Tuesday, August 3, 2010

Time Capsule

Last night, my grandma for some reason had out a huge box of pictures from the past 60 years of family history.  Apparently, every time she got ahold of a picture she just threw it in that box without rhyme or reason, so to say it was disorganized would be the understatement of the century.  If you can get past all the unfortunate fashion choices, facial expressions that convey an emotion that is best descibed as "abject misery," and the fact that everyone is quite a big larger than they were in those pictures (vertically and horizontally), you can see things about people that you never really saw before.  Because, you know, it's easy to forget that before these people were your parents, and grandparents, and great-grandparents, they were just PEOPLE.  They were children once, and they played in the yard with their dog, and they graduated from high school (well, some of them did... others had to quit long before to work on the farm), and they went to school dances, and they got new cars, and they fell in love and got married, and they got unfortunate hair-dos, and they went to the beach in funny looking bathing suits, and they had birthday parties with homemade cakes that were leaning to one side. 

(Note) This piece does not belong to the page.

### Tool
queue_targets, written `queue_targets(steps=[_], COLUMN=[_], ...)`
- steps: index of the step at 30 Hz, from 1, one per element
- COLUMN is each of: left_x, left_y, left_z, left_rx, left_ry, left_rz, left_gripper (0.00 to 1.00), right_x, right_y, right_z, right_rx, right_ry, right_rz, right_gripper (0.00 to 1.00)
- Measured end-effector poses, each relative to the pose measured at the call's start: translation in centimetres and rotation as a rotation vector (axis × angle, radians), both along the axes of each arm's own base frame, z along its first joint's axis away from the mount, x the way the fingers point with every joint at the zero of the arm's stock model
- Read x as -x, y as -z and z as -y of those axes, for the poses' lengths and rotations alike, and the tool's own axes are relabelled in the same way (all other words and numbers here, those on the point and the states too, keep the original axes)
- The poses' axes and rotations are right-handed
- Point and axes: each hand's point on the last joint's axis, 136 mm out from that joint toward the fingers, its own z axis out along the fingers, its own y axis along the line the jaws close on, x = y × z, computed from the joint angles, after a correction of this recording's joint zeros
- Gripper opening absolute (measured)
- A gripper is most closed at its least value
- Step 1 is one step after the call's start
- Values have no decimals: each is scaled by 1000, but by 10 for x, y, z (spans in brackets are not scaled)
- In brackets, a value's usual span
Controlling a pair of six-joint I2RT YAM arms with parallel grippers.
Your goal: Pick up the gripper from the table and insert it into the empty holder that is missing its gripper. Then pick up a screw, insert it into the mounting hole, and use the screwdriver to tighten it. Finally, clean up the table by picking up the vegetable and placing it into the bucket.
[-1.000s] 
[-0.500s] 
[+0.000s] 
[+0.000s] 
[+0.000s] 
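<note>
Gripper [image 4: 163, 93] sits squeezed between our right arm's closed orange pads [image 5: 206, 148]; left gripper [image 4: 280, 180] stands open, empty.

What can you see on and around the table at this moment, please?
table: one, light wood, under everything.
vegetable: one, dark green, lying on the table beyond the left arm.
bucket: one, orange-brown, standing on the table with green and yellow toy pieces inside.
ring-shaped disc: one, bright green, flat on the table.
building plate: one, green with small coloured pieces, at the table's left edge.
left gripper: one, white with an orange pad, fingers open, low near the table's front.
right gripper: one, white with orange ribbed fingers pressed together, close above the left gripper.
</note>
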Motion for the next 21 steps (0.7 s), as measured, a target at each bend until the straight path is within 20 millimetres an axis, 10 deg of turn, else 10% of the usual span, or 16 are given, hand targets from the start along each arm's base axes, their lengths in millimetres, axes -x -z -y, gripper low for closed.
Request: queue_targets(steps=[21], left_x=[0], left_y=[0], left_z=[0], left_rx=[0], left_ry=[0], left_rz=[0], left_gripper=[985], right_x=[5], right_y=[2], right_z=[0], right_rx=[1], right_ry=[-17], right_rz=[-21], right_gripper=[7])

They probably never imagined that they would grow old, or what we, their future generations, would be like, or how different things would be in the future.  And I started thinking, wouldn't it be amazing if we could be handed a box of random photos from OUR future, and get the chance to just go through them and look at all those people who don't even exist yet?  What would it be like to see them graduate, and go on vacation, and open presents at Christmas, and smile into the camera in a hospital gown while holding a tiny baby?  Would we laugh at our clothes and hair-dos, and about how naive and hopeful we were?  Would we cry about the ones who we notice are absent in the photos? 

Isn't it amazing that we can capture these moments in time and look at them so many years later, and think about how much time has passed and how much has happened to the people in them since them?  I feel lucky that my ancestors had access to cameras, and that I know what my great-great grandparents looked like.

What will my great-great grandchildren think of me?  They will certainly have a lot more pictures to look at than I've had, because the technology has come so far since then.

And won't it lose some of it's magic when they're looking at a digital image rather than holding a faded picture with bent corners in their hands?

I think I'm going to start printing more of my pictures so they can go into a box one day, so my great-grandchildren can laugh at my hair and my clothes and my funny looking car.